Records for the task:

::::

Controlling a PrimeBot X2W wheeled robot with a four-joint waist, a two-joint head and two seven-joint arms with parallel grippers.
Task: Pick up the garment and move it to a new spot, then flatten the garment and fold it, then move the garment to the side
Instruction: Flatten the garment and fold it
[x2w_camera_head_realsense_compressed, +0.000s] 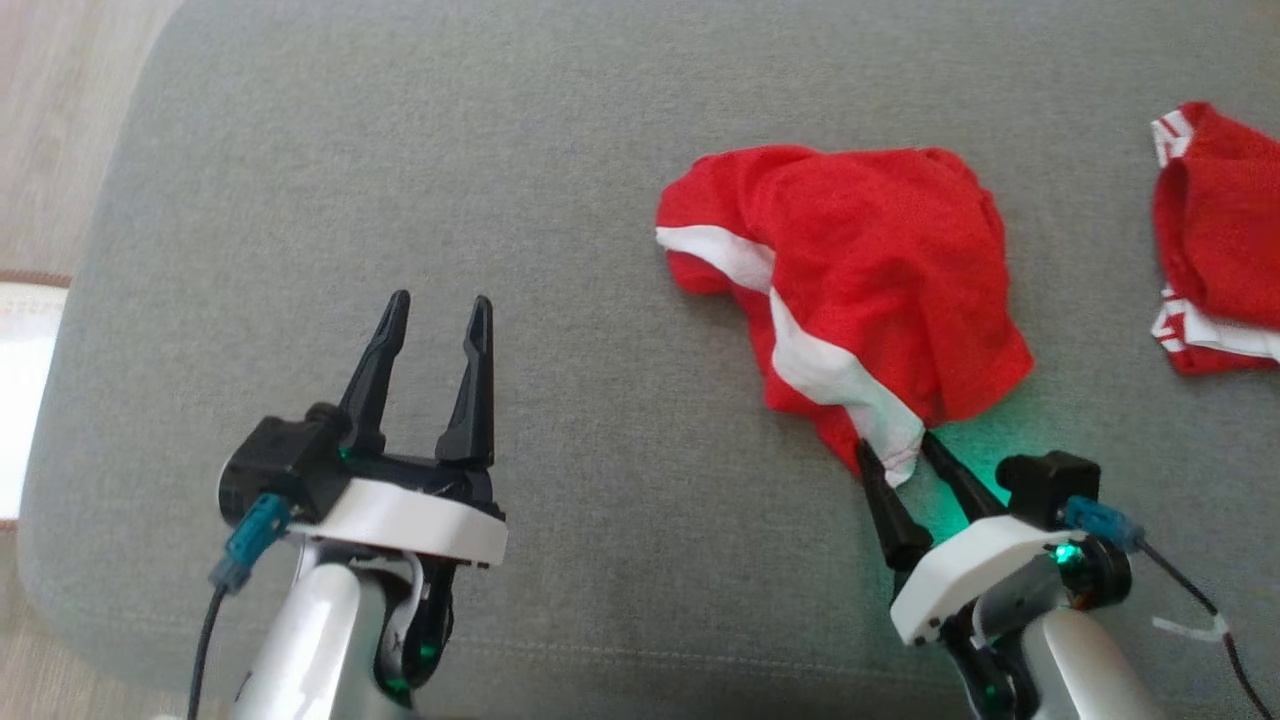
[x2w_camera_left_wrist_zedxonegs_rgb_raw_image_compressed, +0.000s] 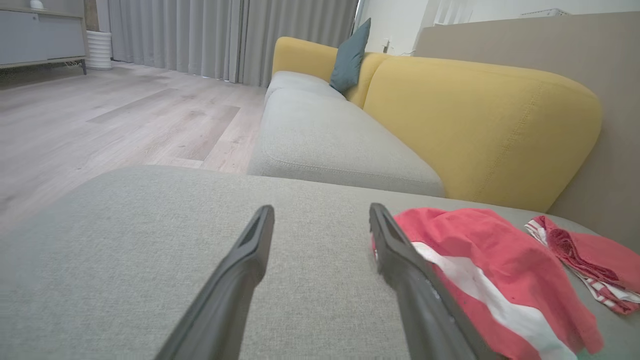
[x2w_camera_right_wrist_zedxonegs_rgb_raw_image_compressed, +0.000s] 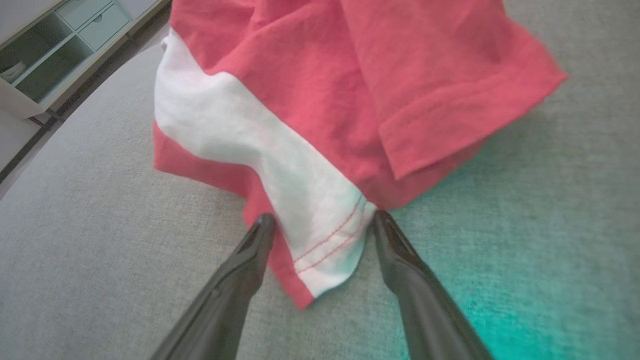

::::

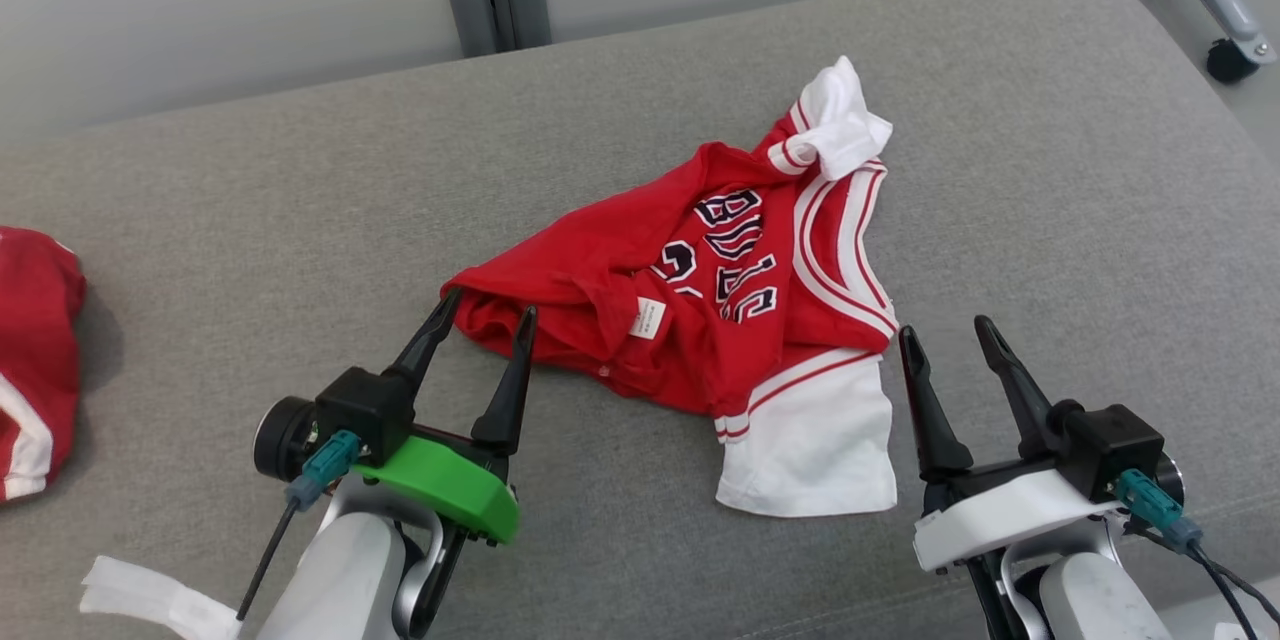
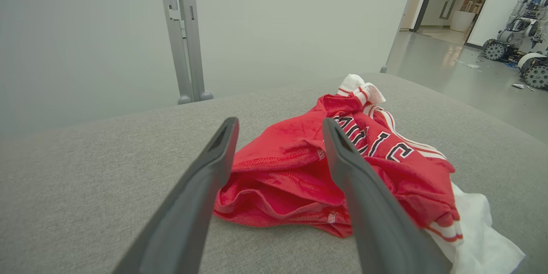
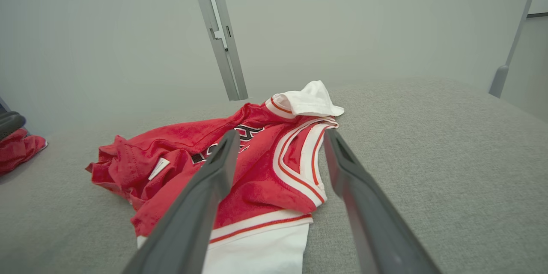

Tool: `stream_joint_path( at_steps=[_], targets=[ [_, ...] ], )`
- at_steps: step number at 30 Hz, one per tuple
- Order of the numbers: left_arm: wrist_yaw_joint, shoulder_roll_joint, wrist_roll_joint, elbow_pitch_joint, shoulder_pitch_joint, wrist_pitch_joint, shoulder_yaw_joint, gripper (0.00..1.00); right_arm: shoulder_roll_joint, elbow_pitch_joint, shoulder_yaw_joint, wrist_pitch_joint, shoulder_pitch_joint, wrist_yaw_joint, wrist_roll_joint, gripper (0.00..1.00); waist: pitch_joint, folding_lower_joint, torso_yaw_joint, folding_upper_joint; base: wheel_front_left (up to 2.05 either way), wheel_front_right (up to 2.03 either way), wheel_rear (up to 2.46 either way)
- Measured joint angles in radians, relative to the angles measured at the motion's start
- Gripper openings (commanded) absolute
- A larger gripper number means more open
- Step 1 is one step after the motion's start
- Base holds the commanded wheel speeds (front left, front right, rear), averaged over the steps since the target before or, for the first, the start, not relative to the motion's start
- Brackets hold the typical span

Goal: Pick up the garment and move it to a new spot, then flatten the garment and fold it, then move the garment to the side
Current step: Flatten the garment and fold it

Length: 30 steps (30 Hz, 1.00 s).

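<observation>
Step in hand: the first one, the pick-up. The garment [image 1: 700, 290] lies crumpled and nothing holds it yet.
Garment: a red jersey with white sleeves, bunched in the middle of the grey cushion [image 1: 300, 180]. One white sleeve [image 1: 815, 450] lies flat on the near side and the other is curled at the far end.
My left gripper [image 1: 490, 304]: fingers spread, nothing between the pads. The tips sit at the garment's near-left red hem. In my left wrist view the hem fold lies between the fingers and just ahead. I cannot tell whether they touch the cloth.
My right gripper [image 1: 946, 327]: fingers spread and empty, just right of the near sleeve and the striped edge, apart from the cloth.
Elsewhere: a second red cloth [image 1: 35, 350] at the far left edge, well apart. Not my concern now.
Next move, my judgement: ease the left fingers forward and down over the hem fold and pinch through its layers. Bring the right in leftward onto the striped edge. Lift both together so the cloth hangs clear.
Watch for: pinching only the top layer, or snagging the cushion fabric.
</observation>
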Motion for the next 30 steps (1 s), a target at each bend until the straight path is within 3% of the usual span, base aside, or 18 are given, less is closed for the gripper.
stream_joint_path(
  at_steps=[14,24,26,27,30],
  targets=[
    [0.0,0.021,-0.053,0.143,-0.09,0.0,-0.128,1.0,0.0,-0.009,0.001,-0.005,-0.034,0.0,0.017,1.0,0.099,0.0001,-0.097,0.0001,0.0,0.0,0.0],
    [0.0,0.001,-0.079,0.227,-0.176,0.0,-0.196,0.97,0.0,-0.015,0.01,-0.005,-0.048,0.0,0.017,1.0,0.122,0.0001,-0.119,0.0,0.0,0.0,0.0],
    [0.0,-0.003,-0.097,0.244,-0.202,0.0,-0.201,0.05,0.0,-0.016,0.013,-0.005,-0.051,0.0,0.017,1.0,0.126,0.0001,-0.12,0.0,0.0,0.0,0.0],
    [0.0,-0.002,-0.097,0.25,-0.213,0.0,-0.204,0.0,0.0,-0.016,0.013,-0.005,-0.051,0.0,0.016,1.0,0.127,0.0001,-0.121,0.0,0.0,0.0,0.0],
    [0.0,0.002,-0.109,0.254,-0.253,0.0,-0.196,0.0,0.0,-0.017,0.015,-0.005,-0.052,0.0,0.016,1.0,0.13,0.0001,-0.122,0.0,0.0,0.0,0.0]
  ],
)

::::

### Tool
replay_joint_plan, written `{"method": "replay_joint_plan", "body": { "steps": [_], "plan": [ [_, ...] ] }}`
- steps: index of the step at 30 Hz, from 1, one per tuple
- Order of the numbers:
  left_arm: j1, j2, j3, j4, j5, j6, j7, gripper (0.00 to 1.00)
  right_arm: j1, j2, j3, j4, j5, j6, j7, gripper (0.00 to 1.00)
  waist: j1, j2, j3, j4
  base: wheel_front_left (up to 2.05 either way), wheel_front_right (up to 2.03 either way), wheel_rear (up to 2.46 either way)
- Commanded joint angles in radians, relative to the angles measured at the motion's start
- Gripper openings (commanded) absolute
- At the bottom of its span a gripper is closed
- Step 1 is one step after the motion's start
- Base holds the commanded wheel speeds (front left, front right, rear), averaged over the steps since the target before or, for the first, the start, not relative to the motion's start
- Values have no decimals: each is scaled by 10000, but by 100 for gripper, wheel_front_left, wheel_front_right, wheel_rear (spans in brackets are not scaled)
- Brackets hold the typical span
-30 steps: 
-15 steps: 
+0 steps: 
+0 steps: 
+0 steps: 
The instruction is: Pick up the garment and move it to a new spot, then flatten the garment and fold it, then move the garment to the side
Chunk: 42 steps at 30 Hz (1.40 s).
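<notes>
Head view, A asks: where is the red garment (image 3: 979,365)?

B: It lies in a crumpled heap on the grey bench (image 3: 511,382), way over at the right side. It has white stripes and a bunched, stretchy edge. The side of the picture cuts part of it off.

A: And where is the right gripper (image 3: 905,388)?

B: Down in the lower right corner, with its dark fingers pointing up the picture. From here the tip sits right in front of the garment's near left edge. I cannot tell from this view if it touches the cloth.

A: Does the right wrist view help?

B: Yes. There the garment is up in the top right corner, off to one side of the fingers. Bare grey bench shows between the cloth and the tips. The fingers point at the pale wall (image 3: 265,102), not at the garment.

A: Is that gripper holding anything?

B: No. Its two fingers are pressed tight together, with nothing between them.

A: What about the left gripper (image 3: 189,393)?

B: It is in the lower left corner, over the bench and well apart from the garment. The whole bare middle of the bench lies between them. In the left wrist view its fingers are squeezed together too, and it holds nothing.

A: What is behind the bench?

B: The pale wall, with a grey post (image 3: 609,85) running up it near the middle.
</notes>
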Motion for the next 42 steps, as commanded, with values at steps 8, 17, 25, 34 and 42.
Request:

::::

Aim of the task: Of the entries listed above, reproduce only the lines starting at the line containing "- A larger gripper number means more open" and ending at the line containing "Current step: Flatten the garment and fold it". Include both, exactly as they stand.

The completed task:
- A larger gripper number means more open
- Step 1 is one step after the motion's start
- Base holds the commanded wheel speeds (front left, front right, rear), averaged over the steps since the target before or, for the first, the start, not relative to the motion's start
- Brackets hold the typical span

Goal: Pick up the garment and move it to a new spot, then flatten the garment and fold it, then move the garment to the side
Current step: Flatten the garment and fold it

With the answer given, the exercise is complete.